■ Exercise aim ■
Write the listing out again in full. Every character must match.

■ Supplied data ■
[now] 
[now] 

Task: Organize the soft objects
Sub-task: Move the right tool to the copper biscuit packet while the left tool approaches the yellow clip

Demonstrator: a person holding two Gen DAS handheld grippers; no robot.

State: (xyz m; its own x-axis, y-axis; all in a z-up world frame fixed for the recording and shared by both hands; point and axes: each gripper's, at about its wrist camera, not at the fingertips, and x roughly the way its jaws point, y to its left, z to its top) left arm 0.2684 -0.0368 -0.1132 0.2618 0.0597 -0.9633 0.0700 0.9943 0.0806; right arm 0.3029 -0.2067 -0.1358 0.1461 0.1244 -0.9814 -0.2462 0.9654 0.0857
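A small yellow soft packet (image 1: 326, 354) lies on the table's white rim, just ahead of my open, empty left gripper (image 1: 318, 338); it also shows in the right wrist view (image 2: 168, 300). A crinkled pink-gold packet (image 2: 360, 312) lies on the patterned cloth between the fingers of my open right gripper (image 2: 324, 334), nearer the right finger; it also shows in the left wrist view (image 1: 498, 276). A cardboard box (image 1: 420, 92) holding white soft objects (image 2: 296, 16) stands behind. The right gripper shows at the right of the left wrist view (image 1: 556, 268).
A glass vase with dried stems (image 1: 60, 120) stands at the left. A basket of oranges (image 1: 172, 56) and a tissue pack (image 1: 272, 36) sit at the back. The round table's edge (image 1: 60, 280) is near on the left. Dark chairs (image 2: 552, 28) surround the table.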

■ Response to this exercise ■
[now] 
[now] 

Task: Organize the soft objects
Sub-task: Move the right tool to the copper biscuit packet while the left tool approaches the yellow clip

Demonstrator: a person holding two Gen DAS handheld grippers; no robot.

State: (xyz m; its own x-axis, y-axis; all in a z-up world frame fixed for the recording and shared by both hands; point and axes: each gripper's, at about its wrist camera, not at the fingertips, and x roughly the way its jaws point, y to its left, z to its top) left arm 0.2684 -0.0368 -0.1132 0.2618 0.0597 -0.9633 0.0700 0.9943 0.0806; right arm 0.3029 -0.2067 -0.1358 0.1461 0.1244 -0.9814 -0.2462 0.9654 0.0857
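A small yellow soft packet (image 1: 326, 354) lies on the table's white rim, just ahead of my open, empty left gripper (image 1: 318, 338); it also shows in the right wrist view (image 2: 168, 300). A crinkled pink-gold packet (image 2: 360, 312) lies on the patterned cloth between the fingers of my open right gripper (image 2: 324, 334), nearer the right finger; it also shows in the left wrist view (image 1: 498, 276). A cardboard box (image 1: 420, 92) holding white soft objects (image 2: 296, 16) stands behind. The right gripper shows at the right of the left wrist view (image 1: 556, 268).
A glass vase with dried stems (image 1: 60, 120) stands at the left. A basket of oranges (image 1: 172, 56) and a tissue pack (image 1: 272, 36) sit at the back. The round table's edge (image 1: 60, 280) is near on the left. Dark chairs (image 2: 552, 28) surround the table.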

This brings the exercise to completion.